Nicolas Rey -Treize minutes

« Le temps est une invention bien étrange. On végète pendant des mois assis dans un coin d’existence, à regarder défiler les semaines en fumant des cigarettes. Et puis l’accélération que l’on n’attendait plus vous tombe sur le coin de la cervelle. Le destin s’amuse à vous balancer en une poignée de jours un concentré d’aventure. Six ans seraient souhaitables pour gérer cette énergie. On vous donne six jours et pas un de plus. »

Après la lecture de Beigbeder, la grossièreté et la suffisance du narrateur avait tout pour déplaire. Comme si tous les pseudo-intellectuels qui ne veulent pas d’une vie préformatée doivent forcément se complaire dans l’ivresse, l’immoralité et l’inaction. Raccourci non seulement un peu simplet mais aussi barbant, à la longue, quand on voit le nombre de romans narrant la désillusion de jeunes mecs aux scrupules limités.

Heureusement, Nicolas Rey, bon souverain, a réussi à éviter les pièges dans lesquels d’autres sont tombés. Une certaine finesse psychologique, une élaboration surprenante des chapitres amenant son lot d’événements inattendus et une fin très différente de ce type de livre – ce qui la rend à la fois originale et splendide – contrebalancent fort bien la crudité de ses propos et la légèreté de ses moeurs qui ont, quant à eux, un méchant goût de déjà-vu.

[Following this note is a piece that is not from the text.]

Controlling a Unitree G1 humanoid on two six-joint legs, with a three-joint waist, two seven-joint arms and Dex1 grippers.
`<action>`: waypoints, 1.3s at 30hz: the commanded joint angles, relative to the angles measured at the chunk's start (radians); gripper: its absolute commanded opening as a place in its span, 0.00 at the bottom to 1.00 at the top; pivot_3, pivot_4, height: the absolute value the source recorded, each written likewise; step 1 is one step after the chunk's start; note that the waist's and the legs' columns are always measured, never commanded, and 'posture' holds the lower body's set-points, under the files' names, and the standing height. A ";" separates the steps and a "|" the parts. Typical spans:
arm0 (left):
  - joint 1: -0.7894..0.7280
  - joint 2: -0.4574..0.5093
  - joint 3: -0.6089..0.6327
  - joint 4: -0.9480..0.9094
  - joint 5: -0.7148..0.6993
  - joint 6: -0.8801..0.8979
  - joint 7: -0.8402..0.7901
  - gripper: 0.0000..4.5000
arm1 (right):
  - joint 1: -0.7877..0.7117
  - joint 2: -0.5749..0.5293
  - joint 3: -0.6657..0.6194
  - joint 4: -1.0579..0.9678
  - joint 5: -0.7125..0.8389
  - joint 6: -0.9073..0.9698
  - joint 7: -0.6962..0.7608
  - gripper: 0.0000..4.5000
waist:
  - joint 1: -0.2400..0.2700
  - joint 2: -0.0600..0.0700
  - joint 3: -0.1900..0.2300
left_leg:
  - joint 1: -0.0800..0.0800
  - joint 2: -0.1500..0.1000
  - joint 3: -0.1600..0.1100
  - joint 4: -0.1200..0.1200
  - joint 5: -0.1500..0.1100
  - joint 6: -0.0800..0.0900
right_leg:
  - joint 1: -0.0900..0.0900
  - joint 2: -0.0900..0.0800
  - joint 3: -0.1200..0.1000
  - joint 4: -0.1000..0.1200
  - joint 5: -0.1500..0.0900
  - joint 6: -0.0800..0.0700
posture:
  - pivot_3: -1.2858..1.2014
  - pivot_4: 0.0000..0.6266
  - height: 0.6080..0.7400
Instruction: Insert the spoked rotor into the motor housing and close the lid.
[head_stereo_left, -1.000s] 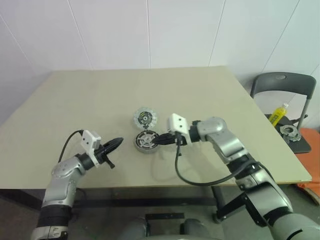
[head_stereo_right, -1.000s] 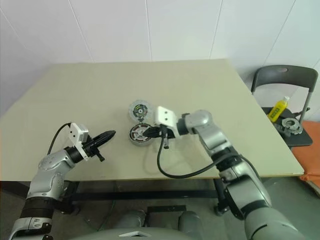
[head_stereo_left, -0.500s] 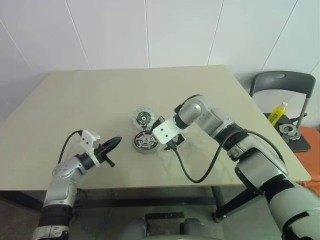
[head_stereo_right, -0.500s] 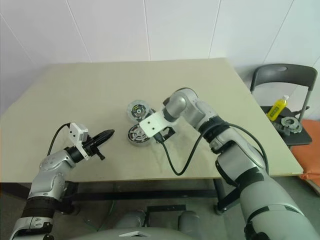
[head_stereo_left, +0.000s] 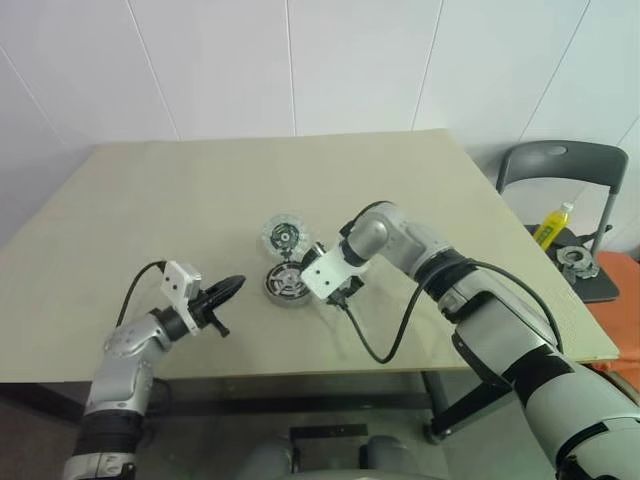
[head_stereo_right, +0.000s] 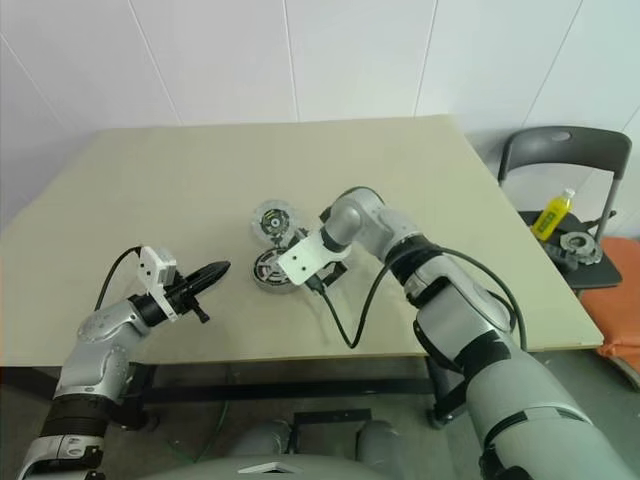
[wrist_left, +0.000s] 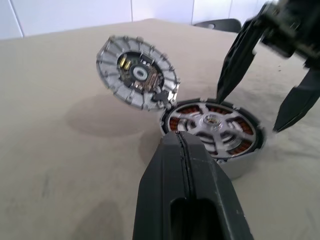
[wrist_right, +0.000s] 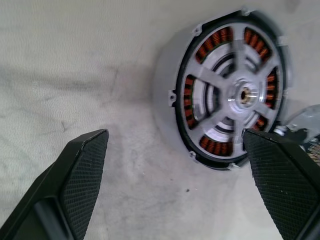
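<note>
Since a second ago my right gripper (wrist_right: 175, 185) has let go and spread wide over the housing (head_stereo_left: 288, 284) at frame centre, rotor (wrist_right: 235, 95) seated; left gripper (head_stereo_left: 228, 288) shut at lower left; next I'd swing the lid (head_stereo_left: 283, 234) down squarely.

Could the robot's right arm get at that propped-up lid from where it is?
Probably yes. The right gripper hangs open just above the motor housing, and the lid leans tilted against the housing's far edge, nothing lying between them. The spoked rotor already sits inside.

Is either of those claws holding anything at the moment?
No. The right gripper stands open above the motor housing; the left gripper is shut on nothing.
</note>
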 joint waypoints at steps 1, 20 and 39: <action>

N’allez pas croire que mon absence d’enthousiasme face au côté licencieux de ses propos révèle une forme de pudibonderie. Généralement, rien ne me choque, loin s’en faut. Non. Je peste et maudis juste cette tendance humaine à tendre vers le Black or White (mes hommages à Michaël) et à délaisser le savant mélange des deux. Au moins tout autant que ce frénétique désir de tout classer et ranger dans un petit tiroir propret nommé « genre ».

Face à ce genre d’attitude, je n’ai qu’un seul mot: « Pourquoi? ». En effet, selon moi, ce qui magnifie une oeuvre c’est son subtil dosage de mille et un ingrédients antagonistes, la rendant ainsi tout bonnement inclassifiable, pour le plus grand bonheur de ses lecteurs. Peu importe, dès lors, son chiffre de vente ou le plébiscite obtenu. Peu importe les louanges et les prix remportés. Tout ce qui compte, c’est sa sublime unicité. Ce qui fait qu’on ne l’oublie pas. Jamais.